The mad, mad world of football insolvency

Like many Pompey fans, I was appalled at the long list of local trade creditors included in the administrator’s Report to Creditors.  These include charities, notably St John’s Ambulance, and a number of local schools and colleges.  All can expect to receive only a fraction of what they are owed (but at least Pompey fans have donated more to St John’s Ambulance in the last 24 hours than is owed by the club).

In an earlier blog on insolvency we described the deprivation rule, which is a long-standing insolvency principle.  It is a common law principle set out in Ex p Jay: In re Harrison (1880) 14 Ch D 19, but has been codified in s.107 of the Insolvency Act 1986 and r.4.181 of the Insolvency Rules 1986.  The principle states that the assets of an insolvent company must be distributed in accordance with the shareholders’ and creditors’ share of their interests in the company.  It is against public policy to permit a company to contract out of this principle to favour one shareholder or creditor above all others.

So how is it that Pompey and other clubs in financial difficulty continue to pay their outstanding transfer fees and players’ wages in full, in what amounts to a preference to these so-called football creditors?  There is no legal exemption for football clubs in insolvency law.  Instead, this is the effect of provisions in both the Rules of the Premier League and the Regulations of the Football League.  These define “football creditors”, and require clubs to settle the debts of these football creditors in full in order to retain membership of the Premier League (or relevant Football League).  In the Premier League, a club’s share of television (Sky) distribution rights revenue can even be distributed directly to the football creditors by the Premier League itself.

Many, including HMRC and even the current administrator at Pompey, consider that this effectively gives football creditors a “super creditor” or “pre-preferential” status, but so far the legality of the relevant provisions in the Rules of the Premier League and Regulations of the Football League has not been tested in court.  There are good arguments for these rules, based upon ensuring that there is fair competition between clubs by ensuring that a club does not gain an advantage over others in any league by importing top players and defaulting on their transfer fees or pay. 

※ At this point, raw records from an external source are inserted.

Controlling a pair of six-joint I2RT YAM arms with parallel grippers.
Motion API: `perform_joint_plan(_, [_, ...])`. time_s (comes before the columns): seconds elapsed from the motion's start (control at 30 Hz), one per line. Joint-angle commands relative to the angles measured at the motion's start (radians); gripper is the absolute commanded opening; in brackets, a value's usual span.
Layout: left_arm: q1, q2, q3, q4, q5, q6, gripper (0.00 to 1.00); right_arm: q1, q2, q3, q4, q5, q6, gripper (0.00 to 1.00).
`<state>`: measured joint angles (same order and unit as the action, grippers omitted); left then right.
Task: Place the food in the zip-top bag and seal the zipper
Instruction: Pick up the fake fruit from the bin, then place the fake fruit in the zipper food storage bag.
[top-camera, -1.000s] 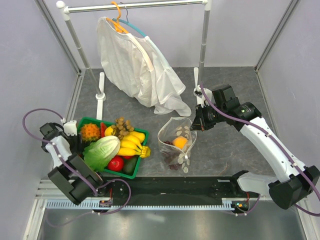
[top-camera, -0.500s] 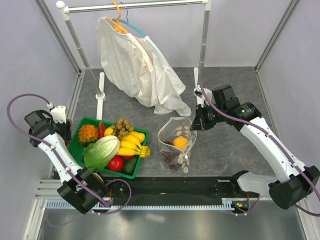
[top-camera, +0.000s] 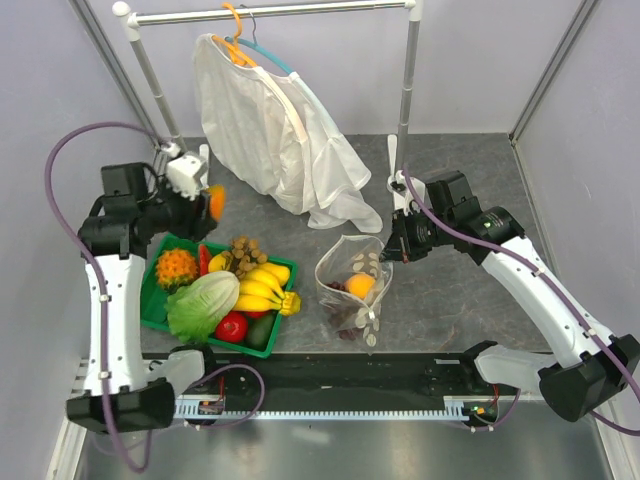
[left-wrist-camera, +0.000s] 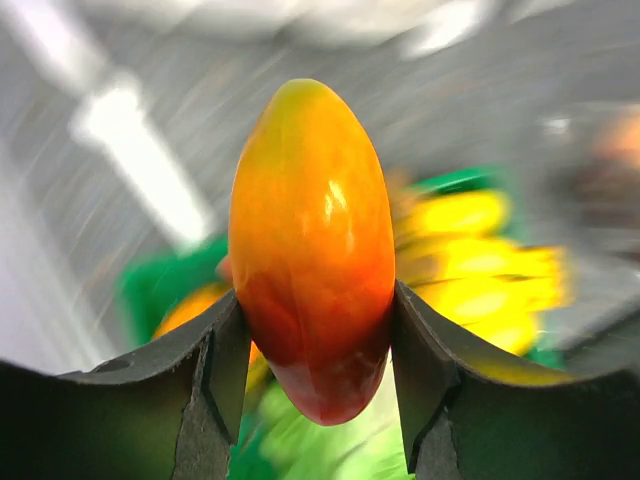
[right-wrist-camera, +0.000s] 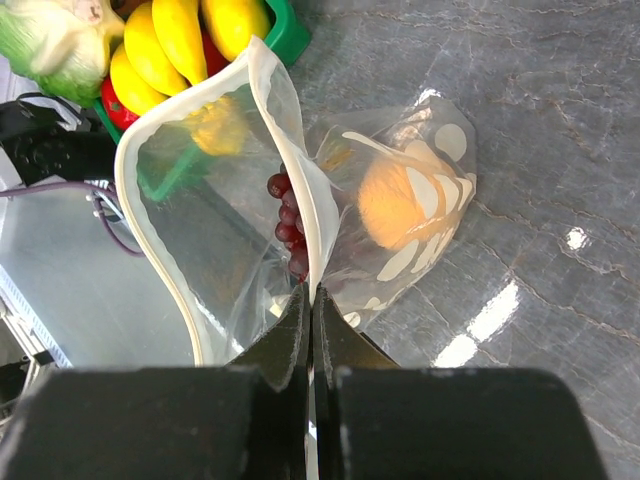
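Left gripper (left-wrist-camera: 315, 300) clenched on orange-red fruit (left-wrist-camera: 312, 230), raised just beyond far edge of green basket (top-camera: 149, 300). Right gripper (right-wrist-camera: 311, 298) pinches zip-top bag (top-camera: 350, 292) rim, propping mouth open; we judge this readies drop-in. Bag sits right of green basket.

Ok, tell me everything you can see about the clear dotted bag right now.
The zip-top bag is clear, soft plastic printed with white dots, with a pale strip along its rim. Its bottom rests on the grey table, and its mouth is held up and open. The right gripper pinches the rim with shut jaws. Inside are an orange fruit and purple grapes.
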<state>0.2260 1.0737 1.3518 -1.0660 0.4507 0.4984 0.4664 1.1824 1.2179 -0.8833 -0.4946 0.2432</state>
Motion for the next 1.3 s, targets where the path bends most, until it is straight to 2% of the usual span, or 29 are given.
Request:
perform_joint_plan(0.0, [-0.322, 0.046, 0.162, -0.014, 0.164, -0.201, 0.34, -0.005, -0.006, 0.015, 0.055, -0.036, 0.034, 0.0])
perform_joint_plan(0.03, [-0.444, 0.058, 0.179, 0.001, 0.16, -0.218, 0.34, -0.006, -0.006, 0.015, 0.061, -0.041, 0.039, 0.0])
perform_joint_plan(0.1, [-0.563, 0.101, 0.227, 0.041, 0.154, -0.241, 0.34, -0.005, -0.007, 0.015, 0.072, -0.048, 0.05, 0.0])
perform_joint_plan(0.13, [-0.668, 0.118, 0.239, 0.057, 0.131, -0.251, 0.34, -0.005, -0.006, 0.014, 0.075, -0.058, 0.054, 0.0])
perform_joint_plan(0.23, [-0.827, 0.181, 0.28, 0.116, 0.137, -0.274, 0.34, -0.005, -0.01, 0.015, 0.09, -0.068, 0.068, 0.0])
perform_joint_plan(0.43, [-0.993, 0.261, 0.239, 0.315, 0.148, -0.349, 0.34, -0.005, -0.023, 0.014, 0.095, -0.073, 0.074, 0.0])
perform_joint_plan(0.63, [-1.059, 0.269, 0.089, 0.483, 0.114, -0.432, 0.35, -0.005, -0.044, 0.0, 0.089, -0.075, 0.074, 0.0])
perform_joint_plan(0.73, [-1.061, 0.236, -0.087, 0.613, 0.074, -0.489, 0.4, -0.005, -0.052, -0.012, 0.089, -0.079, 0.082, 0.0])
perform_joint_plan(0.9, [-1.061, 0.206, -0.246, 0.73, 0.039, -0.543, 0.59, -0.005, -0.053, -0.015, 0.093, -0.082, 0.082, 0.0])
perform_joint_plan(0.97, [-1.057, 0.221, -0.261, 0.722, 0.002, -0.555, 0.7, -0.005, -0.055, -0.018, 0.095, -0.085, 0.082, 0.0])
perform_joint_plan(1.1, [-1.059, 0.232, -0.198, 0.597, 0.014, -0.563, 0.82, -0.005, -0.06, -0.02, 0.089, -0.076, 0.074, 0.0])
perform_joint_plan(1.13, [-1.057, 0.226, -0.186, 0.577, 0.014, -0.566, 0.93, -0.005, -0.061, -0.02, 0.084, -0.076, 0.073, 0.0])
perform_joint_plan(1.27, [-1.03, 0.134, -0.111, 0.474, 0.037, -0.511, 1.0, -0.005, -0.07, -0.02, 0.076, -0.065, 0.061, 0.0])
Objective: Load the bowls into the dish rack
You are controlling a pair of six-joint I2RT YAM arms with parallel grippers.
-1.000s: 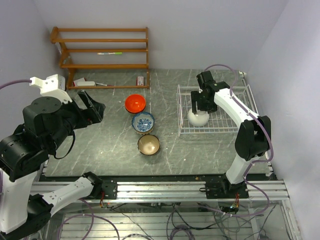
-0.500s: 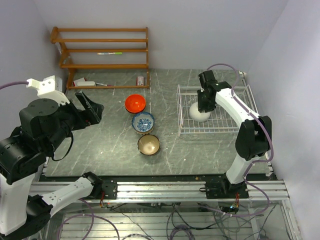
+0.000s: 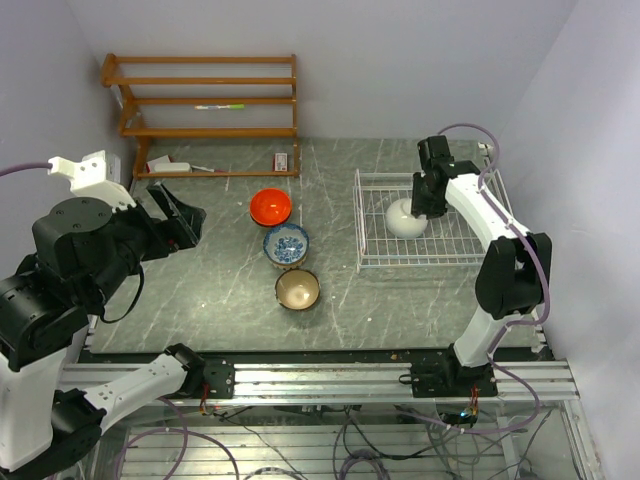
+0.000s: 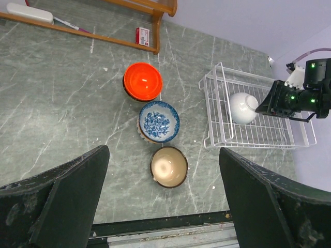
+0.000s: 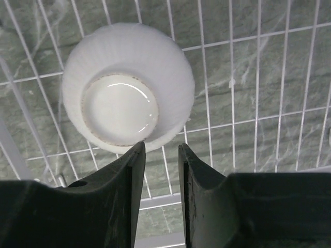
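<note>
White ribbed bowl (image 5: pixel 128 88) foot-up in dish rack (image 3: pixel 462 243) | ribs: right wrist only

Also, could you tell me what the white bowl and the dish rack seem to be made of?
White bowl: likely glazed ceramic, ribbed sides, glossy highlight on its base. Dish rack: thin grid wires, apparently white-coated metal.

At the middle of the table (image 3: pixel 200 290), three bowls (image 3: pixel 287 244) in a line, back to front. Right of them, the dish rack (image 3: pixel 450 240), with one bowl (image 3: pixel 403 218) inside its left half. Behind, far left, a shelf unit (image 3: pixel 205 100).
</note>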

However, expect more public scrutiny of these provisions as the Pompey administration plays out.  No-one can be happy that a club can default on debts to local charities at the same time as paying million pound transfer fees.

2e's or not 2e's, that is the question

In our blog on Fitzroy Robinson Ltd -v- Mentmore Towers Ltd (Key personnel?), we noted that commercial lawyers have to keep an eye out for new case law in related areas.  Another important example is the recent Chancery Division insolvency case of Butters -v- BBC Worldwide, which addresses the common circumstances of a joint venture shareholder licensing IPR to a joint venture.

2 Entertain JV

2 Entertain JV

The case involved the joint venture agreement (JVA) setting up 2 Entertain Limited, abbreviated in the judgement as “2e”.  2e had a subsidiary, BBC Video Limited, which was the licensee under a master licence agreement (MLA) that was conditional upon the JVA.  The MLA included a term that terminated the licence if, following an Insolvency Event within the Woolworths Group, BBC Worldwide served a notice in accordance with the JVA requiring the Woolworths’ shareholder in 2e (WW Realisations 8 Ltd) to sell its shares in 2e to BBC Worldwide.

As a result of this linking between licence termination and notice to sell shares, it was successfully claimed that the clause in the MLA   to terminate the licence offended the insolvency deprivation principle, being the common law principle set out in Ex p Jay; In re Harrison (1880) 14 Ch D 19.  This principle is the common law equivalent of s.107 of the Insolvency Act 1986 and r.4.181 of the Insolvency Rules 1986, which ensure that the assets of a company on insolvency are distributed in accordance with the shareholders’ and creditor’s share of their interests in the company.  It is against public policy to permit a company to contract out of this principle to favour one shareholder or creditor above all the others.

The key lesson for IT/IP and commercial lawyers is not that automatic termination of licences upon insolvency offends the principle, but that the termination cannot be linked to any mechanism that enables the licensor to benefit as a creditor/shareholder from the fall in value in the licensee as a result of the termination of the licence. 

It should be notes that a similar case, Perpetual Trustee Co Ltd -v- BNY Corporate Trustee Services, involved this principle and came to different conclusions.  As permission of this case to be appealed has already been given by the Chancellor, it is expected that both these cases will go to appeal.